• _Work to be completed_: Locate the string "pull" in the records below. Copy every line where it occurs.
Extracted records below:
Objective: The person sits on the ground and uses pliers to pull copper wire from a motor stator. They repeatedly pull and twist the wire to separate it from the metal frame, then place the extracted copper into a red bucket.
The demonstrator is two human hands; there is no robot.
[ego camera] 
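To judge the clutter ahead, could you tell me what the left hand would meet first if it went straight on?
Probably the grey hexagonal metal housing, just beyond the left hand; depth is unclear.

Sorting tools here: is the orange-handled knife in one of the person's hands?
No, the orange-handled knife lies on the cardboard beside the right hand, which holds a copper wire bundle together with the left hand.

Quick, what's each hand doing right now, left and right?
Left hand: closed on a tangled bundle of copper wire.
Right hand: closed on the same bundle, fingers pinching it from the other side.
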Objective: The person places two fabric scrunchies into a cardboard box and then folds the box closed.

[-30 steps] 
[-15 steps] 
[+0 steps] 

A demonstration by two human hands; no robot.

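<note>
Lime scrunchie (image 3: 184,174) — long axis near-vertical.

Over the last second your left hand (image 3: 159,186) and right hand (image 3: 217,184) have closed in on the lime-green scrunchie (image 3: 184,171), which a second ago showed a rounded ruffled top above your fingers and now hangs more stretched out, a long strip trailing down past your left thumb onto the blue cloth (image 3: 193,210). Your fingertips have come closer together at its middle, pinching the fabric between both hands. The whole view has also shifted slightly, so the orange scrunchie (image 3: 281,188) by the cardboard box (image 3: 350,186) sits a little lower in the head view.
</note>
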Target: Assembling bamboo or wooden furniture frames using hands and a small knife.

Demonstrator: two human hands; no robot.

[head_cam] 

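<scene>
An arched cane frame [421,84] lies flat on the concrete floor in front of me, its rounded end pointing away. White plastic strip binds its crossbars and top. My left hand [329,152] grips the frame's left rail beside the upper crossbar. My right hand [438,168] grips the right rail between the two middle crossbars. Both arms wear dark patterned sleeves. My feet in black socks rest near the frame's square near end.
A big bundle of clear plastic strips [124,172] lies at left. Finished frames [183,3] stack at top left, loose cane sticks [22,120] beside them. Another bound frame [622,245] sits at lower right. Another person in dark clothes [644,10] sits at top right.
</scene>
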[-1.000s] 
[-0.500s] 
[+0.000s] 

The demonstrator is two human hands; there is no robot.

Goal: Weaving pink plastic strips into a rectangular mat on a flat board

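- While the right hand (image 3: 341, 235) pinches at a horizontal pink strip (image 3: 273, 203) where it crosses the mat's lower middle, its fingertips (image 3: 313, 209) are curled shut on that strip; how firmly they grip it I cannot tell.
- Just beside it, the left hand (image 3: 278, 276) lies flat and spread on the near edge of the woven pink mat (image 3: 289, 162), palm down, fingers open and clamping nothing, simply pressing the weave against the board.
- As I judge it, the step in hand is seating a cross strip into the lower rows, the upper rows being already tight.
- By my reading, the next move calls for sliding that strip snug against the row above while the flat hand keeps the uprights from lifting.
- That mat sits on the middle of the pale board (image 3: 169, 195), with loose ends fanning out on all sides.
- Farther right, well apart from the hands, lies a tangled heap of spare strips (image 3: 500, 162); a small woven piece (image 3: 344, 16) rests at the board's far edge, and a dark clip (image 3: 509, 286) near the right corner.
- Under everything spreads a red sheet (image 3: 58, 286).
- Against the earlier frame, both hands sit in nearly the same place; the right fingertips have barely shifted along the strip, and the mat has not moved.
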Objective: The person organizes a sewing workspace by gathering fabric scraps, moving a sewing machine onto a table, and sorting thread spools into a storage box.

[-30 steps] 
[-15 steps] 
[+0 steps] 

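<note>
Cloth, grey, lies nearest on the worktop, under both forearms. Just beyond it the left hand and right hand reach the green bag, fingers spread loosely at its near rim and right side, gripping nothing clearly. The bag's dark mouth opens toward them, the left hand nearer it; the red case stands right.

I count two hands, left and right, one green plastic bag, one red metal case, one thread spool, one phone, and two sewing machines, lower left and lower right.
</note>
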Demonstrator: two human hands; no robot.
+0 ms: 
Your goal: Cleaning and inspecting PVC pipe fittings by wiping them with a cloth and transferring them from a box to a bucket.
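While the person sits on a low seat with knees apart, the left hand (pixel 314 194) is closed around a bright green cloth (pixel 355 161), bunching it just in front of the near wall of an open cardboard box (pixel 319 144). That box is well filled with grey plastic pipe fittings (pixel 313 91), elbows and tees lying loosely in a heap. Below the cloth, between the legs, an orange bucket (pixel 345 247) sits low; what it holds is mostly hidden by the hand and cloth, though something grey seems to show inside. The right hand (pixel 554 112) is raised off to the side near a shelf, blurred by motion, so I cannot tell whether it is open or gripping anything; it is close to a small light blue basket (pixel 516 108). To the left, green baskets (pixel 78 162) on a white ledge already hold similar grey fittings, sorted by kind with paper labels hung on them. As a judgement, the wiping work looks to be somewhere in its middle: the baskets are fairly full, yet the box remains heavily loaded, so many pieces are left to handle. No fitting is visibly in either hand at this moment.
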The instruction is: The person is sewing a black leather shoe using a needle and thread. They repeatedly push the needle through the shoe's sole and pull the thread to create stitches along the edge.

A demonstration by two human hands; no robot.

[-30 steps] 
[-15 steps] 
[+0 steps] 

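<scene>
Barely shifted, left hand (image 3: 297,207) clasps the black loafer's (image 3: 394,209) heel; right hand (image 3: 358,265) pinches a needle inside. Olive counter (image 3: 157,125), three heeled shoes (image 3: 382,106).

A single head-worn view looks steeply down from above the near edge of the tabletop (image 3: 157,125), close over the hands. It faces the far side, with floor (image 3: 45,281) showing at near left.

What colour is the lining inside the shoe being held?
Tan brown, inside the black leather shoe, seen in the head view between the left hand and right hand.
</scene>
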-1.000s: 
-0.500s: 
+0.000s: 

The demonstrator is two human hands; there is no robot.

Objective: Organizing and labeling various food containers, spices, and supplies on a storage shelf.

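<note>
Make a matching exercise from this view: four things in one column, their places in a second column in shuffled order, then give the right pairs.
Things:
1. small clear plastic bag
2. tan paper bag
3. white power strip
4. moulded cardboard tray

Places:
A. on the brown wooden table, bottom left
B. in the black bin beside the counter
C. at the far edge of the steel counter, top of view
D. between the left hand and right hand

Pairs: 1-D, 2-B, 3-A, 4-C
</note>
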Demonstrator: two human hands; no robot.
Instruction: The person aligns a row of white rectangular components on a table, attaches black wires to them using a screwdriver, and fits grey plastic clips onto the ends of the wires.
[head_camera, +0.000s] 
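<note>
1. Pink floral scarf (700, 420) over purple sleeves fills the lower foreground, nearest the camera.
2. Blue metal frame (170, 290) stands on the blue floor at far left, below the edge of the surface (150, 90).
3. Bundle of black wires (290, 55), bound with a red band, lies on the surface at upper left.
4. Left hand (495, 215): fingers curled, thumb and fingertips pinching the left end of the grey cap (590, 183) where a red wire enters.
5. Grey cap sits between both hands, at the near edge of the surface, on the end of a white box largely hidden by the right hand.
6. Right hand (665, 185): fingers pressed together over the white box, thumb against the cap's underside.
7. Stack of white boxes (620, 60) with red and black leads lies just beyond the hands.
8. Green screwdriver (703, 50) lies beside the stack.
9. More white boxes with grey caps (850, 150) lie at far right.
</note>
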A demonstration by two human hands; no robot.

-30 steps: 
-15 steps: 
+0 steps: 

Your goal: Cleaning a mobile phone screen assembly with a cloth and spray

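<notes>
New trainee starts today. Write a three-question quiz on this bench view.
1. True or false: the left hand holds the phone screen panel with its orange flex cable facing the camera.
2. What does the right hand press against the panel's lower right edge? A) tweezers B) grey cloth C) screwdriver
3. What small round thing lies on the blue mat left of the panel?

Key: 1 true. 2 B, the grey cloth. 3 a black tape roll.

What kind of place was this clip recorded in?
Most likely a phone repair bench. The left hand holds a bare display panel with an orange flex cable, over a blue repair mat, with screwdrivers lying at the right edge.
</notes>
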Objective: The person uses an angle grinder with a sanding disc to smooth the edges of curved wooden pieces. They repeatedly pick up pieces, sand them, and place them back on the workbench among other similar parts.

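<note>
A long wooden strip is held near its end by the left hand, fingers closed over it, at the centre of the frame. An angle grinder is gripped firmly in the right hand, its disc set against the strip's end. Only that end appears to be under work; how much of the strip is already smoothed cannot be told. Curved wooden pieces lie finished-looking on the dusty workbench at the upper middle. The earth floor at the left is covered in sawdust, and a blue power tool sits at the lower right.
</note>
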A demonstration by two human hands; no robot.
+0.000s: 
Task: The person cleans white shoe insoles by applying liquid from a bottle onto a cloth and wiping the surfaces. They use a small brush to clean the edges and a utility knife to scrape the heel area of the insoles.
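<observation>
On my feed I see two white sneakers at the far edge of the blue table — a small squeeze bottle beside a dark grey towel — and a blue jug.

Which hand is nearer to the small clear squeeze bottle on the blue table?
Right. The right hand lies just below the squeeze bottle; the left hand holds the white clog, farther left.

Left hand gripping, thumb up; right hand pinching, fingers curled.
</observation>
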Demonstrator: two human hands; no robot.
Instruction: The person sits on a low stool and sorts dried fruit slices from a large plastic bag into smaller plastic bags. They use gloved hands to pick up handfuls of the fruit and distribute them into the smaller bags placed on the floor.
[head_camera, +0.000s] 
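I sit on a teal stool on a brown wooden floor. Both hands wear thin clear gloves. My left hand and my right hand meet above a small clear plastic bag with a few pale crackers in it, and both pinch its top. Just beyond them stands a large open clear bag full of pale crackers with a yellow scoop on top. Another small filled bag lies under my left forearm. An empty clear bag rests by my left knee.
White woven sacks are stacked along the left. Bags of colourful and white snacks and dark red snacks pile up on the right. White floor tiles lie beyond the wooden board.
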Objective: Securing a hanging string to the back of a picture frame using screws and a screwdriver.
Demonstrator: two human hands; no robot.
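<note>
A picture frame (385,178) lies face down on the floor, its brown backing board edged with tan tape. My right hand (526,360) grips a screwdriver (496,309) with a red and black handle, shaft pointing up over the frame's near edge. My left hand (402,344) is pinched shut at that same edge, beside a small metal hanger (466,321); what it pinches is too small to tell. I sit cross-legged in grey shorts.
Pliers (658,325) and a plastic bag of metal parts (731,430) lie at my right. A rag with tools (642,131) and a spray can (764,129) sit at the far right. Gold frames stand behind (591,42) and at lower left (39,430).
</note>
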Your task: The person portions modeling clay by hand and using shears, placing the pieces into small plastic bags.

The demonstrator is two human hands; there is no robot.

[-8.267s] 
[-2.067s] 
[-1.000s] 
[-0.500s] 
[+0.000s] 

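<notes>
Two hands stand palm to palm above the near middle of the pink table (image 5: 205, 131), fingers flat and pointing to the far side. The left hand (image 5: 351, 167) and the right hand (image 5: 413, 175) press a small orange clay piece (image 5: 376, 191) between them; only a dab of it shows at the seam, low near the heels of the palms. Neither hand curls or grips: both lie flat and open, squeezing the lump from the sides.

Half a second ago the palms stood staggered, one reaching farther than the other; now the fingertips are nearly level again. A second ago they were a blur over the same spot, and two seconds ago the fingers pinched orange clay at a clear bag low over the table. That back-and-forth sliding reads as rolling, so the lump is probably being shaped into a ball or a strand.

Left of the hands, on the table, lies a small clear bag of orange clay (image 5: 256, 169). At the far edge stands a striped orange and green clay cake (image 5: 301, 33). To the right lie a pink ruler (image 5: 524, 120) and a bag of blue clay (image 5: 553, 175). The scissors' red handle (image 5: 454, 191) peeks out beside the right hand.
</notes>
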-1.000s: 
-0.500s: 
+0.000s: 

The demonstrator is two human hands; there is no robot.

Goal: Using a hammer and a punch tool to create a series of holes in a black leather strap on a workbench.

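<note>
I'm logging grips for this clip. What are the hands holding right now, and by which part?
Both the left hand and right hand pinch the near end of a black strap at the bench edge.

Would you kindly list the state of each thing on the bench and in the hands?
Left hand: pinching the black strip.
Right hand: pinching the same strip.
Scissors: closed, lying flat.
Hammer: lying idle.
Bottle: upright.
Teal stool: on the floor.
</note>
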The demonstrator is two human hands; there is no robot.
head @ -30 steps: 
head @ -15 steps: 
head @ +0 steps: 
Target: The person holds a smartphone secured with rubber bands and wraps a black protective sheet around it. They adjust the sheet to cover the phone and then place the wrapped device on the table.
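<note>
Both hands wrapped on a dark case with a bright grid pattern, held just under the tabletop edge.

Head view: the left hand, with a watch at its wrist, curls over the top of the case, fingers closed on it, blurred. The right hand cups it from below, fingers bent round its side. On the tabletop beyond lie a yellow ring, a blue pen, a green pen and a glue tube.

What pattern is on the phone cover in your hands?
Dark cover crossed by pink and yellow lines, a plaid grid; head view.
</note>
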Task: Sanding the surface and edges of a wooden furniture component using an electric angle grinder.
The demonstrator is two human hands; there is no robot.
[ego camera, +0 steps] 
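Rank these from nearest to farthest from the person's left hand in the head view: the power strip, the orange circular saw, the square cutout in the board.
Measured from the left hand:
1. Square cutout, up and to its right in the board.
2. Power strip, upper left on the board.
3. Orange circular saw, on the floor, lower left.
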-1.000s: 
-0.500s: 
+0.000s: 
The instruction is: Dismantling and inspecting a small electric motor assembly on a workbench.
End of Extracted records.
• _Written reply_:
Objective: The person sits on the ground and uses pliers to pull copper wire from a motor stator. They repeatedly pull and twist the wire to separate it from the metal frame, then place the extracted copper into a red bucket.
The instruction is: The person is sewing a black leather shoe using a needle and thread. They repeatedly push the needle through the shoe's sole and pull the thread to create stitches along the edge.

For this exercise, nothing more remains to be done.